As you all know, the barefoot running craze was pretty much single-handedly launched by the book Born to Run, written by Christopher McDougall. But who exactly the hell is Christopher McDougall?

Well, let's take a quick look at a few high-level McDougallistics:
  • McDougall played basketball in high school.
  • McDougall rowed crew in high school.
  • McDougall is 6'4" and 200 pounds (or so says his online bio; he looks heavier than that).
  • McDougall graduated from Harvard.
  • McDougall worked, for years, as a foreign correspondent for the Associated Press.
  • McDougall is the author of the international bestseller, Born to Run.
  • McDougall's bestseller is being made into a feature film starring Matthew McConaughey.


So here's what these McDougall facts tell me about McDougall. And let me know if you think I'm leaping to unsupported conclusions.
  • McDougall is a big guy.
  • McDougall, in his grade school days, played big-guy sports.
  • McDougall is smart.
  • McDougall is a good writer and a traveler who excels at bringing home stories from foreign lands.
  • McDougall is such a hell of a storyteller that even Hollywood got a piece of him.

Wait. Am I trying to suggest that the very progenitor of the barefoot running movement -- the movement that rocked the running industry -- is not an expert runner?

The man who dissected our strides and analyzed shoe geometry so minutely? The man who pointed an accusing finger at the modern running shoe? The man who told us all to take off our shoes and retrain our feet, legs, and minds? The man who turned so many millions into barefoot believers?

That man is not even a running expert? He is not a slender, little distance runner? He is not a great university or high-school cross country or track coach? He has never even run for a high school coach? He is not even, say, an academic doing research on human bio-mechanics? Are you telling me that McDougall's field of expertise is...um...telling stories?
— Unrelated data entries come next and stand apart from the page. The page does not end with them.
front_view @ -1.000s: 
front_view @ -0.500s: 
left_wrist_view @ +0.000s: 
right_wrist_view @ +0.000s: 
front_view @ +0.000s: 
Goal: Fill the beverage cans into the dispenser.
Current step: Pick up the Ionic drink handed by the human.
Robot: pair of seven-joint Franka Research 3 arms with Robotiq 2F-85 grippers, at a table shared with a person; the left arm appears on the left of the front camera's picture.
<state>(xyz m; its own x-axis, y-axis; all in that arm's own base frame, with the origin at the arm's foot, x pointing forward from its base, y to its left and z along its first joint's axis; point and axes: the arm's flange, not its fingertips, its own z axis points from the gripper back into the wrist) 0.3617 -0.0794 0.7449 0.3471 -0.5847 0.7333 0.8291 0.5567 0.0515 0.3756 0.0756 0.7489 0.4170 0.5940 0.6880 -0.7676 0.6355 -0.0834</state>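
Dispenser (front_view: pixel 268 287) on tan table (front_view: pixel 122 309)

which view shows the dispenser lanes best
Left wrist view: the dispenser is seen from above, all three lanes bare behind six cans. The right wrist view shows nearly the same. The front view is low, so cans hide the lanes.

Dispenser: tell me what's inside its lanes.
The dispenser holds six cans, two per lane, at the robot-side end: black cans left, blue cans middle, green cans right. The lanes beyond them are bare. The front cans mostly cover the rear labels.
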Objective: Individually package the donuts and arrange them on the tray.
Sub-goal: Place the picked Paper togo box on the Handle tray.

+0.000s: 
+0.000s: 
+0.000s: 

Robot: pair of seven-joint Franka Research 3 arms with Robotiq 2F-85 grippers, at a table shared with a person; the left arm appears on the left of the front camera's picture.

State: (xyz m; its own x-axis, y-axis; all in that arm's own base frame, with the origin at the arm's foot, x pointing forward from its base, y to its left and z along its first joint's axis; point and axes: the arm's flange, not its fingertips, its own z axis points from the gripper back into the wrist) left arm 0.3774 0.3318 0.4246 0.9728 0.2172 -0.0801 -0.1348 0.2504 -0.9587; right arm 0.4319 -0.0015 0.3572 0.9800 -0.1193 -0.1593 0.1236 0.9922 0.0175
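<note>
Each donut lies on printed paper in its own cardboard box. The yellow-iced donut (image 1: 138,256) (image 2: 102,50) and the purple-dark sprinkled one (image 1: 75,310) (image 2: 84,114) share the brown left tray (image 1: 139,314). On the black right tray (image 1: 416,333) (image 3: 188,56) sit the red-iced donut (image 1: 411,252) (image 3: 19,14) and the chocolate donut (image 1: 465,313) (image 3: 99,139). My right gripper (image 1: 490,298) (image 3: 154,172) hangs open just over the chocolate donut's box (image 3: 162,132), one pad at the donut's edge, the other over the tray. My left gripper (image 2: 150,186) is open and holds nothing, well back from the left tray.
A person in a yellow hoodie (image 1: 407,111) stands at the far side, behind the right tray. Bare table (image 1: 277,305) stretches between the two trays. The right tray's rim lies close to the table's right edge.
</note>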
Yes, telling stories. More than that, though. His expertise is telling stories brought home from foreign lands. And, in so doing, enjoying the storytelling "freedoms" that come with addressing an audience that is not, for the most part, in a position to refute what an author claims to have witnessed in those foreign lands.

That's what the AP paid McDougall to do: bring gripping stories home from foreign lands. He is trained in that. He is a professional at exactly that.



How some elite marathoners responded to the barefoot running movement

I have never traveled to Mexico to witness, first hand, the Tarahumara Indians running barefoot on sun-baked lands that are not paved but every bit as hard as paved roads. (Are they as hard as tar roads? Or even harder, like cement roads? They must be something!)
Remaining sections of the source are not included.